# PROJET HADOOP/SPARK - MS-SIO-2019 
## API MANAGER & PRODUCTEUR FLUX KAFKA
### P.Hamy, N.Leclercq, L.Poncet

#### Ce notebook Jupyter implémente la partie _producteur_ du flux Kafka dans lequel sont injectées les données issues de l'API Transilien.  

Import des packages Python requis

In [None]:
import json
import time
import logging
import requests
import xmltodict
from collections import OrderedDict
from kafka import KafkaProducer 

Imports de nos outils locaux:
- Task est une classe implémentant un modèle d'object actif du type "thread + message queue".  On utilise ici sa capacité à executer périodiquement une action définie par l'utilisateur (i.e. activité asynchrone). Dans notre cas, il s'agira d'effectuer une requête sur l'API SNCF et d'injecter les données retournées dans un stream Kafka.
- NotebookCellContent permet d'attacher la "cellule courante" du notebook Jupyter à l'objet qui hérite de cette classe. Le principal intérêt est de router le logging asynchrone vers cette cellule et ce quelle que soit la cellule active (i.e. quelle que soit la cellule dans laquelle l'utilisateur travaille).

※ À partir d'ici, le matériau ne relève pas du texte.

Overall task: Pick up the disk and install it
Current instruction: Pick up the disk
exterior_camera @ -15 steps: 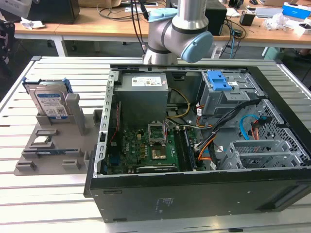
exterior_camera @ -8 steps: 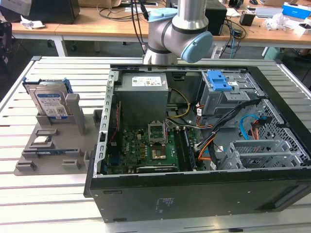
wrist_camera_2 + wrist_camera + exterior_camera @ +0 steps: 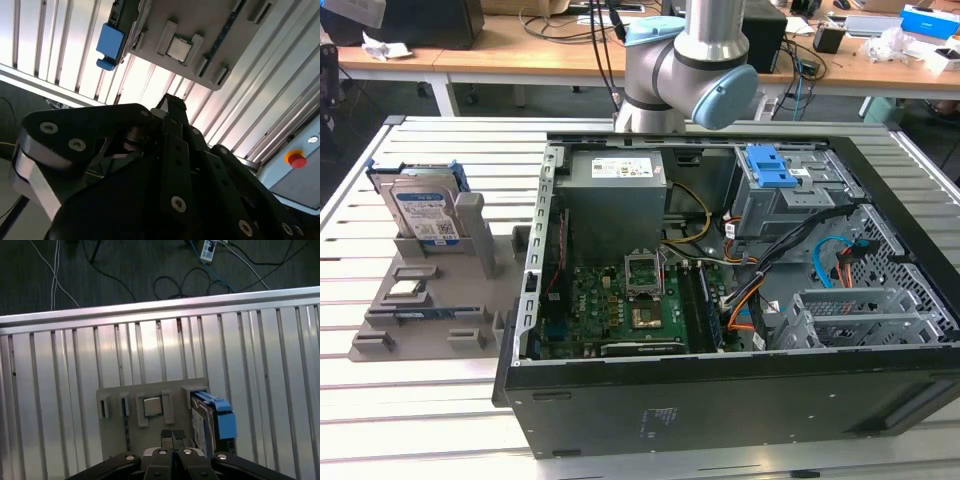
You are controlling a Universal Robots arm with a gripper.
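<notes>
The disk (image 3: 423, 210) stands on edge in a slot of the grey parts holder (image 3: 425, 335) on the slatted table (image 3: 430, 420), well apart from the open computer case (image 3: 720, 400), seemingly racked upright for a grasp from above. The gripper (image 3: 172, 434) hovers over the holder, fingers pressed together and empty, with a processor chip (image 3: 151, 406) seated beside the disk.
</notes>
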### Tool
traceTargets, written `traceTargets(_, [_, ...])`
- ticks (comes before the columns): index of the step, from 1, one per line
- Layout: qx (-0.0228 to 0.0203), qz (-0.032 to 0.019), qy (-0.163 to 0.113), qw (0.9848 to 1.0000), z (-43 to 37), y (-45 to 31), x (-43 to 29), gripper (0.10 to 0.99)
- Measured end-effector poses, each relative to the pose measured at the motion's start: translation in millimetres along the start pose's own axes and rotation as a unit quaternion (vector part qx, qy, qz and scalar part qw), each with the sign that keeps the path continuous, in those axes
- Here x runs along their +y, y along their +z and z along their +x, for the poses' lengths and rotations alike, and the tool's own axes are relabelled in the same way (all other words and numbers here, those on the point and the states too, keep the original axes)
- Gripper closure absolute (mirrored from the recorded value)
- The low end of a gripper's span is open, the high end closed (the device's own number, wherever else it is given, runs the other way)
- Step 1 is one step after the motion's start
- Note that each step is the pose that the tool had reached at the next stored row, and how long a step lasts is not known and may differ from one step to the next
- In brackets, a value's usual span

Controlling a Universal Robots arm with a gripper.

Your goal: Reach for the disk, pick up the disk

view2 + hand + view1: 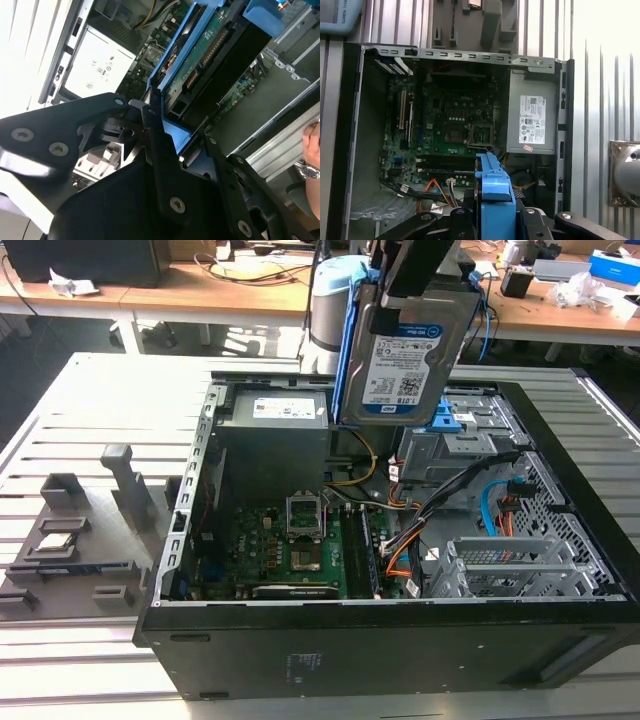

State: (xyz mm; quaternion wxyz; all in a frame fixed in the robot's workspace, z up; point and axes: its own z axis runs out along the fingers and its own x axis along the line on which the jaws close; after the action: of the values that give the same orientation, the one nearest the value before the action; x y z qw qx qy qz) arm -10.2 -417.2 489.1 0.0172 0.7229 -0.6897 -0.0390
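the open computer case (560,640) fills the lower frame of the exterior view; above it, top centre, the gripper (415,275) appears clamped on the disk (410,355), hanging upright clear of the case, tables (250,285) beyond

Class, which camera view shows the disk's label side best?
The exterior view: the disk hangs above the open computer case, label facing out. The second wrist view shows its circuit-board underside; the first wrist view, its blue rail end-on.
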Motion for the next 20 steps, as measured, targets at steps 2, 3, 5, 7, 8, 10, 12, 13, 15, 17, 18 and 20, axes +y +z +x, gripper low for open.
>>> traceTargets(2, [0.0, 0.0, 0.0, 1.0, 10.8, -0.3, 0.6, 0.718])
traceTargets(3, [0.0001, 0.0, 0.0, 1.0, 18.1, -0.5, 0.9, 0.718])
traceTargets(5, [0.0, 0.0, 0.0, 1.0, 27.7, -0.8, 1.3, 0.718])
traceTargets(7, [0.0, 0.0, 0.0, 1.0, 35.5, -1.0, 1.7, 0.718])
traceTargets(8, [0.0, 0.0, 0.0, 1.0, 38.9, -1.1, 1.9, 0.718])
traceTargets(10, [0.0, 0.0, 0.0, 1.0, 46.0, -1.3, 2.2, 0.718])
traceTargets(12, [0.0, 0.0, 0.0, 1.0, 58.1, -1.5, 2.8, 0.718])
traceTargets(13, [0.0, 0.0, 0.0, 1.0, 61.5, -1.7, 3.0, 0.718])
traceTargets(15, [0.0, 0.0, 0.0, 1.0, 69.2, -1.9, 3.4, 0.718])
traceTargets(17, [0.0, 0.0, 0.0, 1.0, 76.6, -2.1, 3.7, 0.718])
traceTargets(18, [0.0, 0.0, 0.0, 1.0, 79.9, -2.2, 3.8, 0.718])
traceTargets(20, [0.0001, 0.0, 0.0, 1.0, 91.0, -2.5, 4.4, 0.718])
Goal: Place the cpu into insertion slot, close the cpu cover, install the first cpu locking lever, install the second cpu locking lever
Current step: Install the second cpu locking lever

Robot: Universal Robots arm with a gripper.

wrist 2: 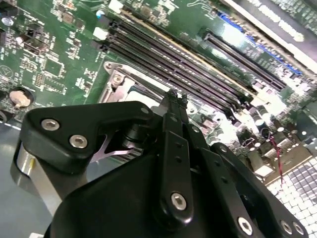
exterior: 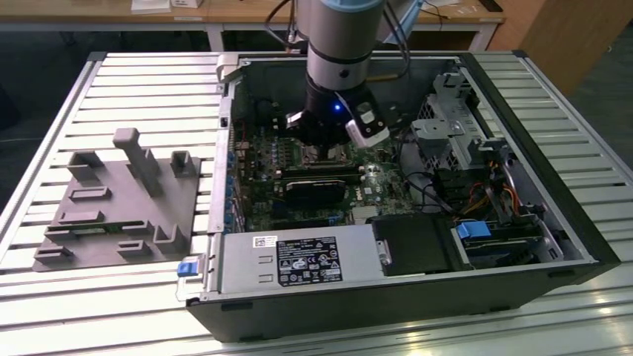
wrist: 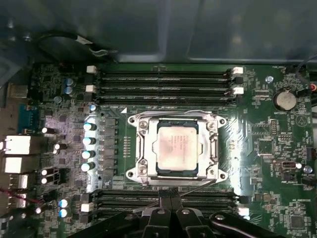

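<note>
Resting on slatted metal table [exterior: 118, 81], open computer case [exterior: 583, 222]

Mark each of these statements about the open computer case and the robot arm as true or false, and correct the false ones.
1. The cpu lies in the insertion slot with its pale metal face up. True.
2. The cpu cover stands upright, swung away from the socket. False: in the first wrist view the silvery frame lies flat around the chip.
3. The gripper hangs inside the computer case, low over the motherboard. True.
4. The gripper carries the cpu between its fingers. False: the chip sits in the socket, apart from the gripper.
5. A grey fixture tray rests outside the case, on the exterior view's left. True.
</note>
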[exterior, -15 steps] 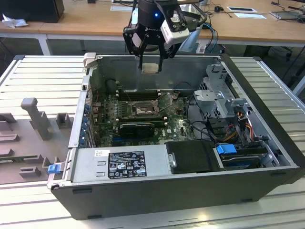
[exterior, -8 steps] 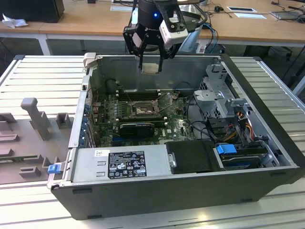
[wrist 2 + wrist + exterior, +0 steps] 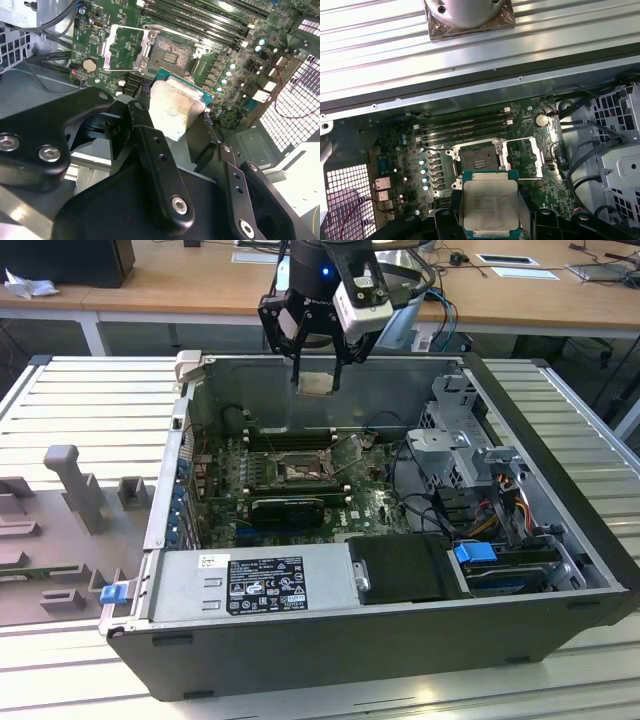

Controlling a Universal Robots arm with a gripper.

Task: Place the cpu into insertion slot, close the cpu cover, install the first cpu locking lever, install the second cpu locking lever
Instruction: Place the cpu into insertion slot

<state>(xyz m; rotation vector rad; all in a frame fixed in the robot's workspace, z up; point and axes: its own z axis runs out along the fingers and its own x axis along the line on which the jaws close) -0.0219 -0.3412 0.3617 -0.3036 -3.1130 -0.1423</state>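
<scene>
– One chip in play: where is the cpu (image 3: 318, 383) in the exterior view?
– Pinched between the jaws, hanging above the open computer case (image 3: 350, 650), well over the insertion slot (image 3: 298, 472) on the green board. The case lies on the ribbed metal surface (image 3: 90, 390).
– And in the second wrist view?
– The cpu (image 3: 175, 110) sits tilted, with a black finger (image 3: 141, 117) against one edge. Beyond it the insertion slot (image 3: 170, 55) lies bare, and the cpu cover (image 3: 122, 47) is swung open beside it.
– The first wrist view?
– The cpu (image 3: 490, 202) shows its silver lid to the camera, gripped on two opposite edges. The insertion slot (image 3: 477, 159) is just past it, with the cpu cover (image 3: 524, 156) folded out alongside.
– How will it handle?
– Light, thin and stiff, I'd say, with a smooth lid that could slip. Its underside and the slot's pins are likely delicate, so the side edges are the place to hold it, as the jaws do now
</scene>
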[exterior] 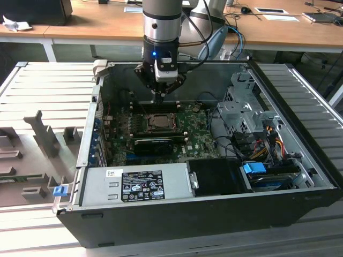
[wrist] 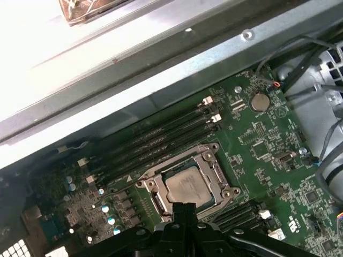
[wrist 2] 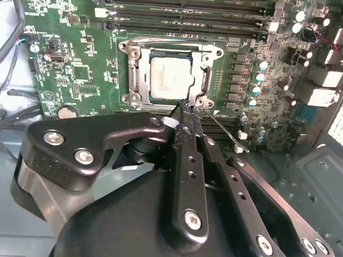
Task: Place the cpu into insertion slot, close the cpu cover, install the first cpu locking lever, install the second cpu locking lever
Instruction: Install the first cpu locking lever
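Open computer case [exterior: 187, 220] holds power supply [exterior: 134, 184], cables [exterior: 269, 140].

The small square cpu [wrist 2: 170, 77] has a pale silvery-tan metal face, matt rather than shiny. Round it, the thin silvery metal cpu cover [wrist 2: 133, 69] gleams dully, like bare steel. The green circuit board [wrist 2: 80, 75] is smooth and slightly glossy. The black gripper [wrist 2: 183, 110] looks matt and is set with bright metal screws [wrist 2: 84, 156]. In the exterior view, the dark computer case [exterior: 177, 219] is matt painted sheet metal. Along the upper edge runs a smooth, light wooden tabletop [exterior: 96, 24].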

Le lien entre l'objet python et la cellule du notebook s'effectue à l'instanciation de l'objet - c'est pourquoi la cellule cible est celle dans laquele l'objet est crée.

In [None]:
from tools.task import Task
from tools.logging import NotebookCellContent

Configuration de base du [logging](https://docs.python.org/3/library/logging.html#logging.basicConfig)

In [None]:
logging.basicConfig(format='%(asctime)s %(levelname)s:%(message)s', level=logging.ERROR, datefmt='%H:%M:%S')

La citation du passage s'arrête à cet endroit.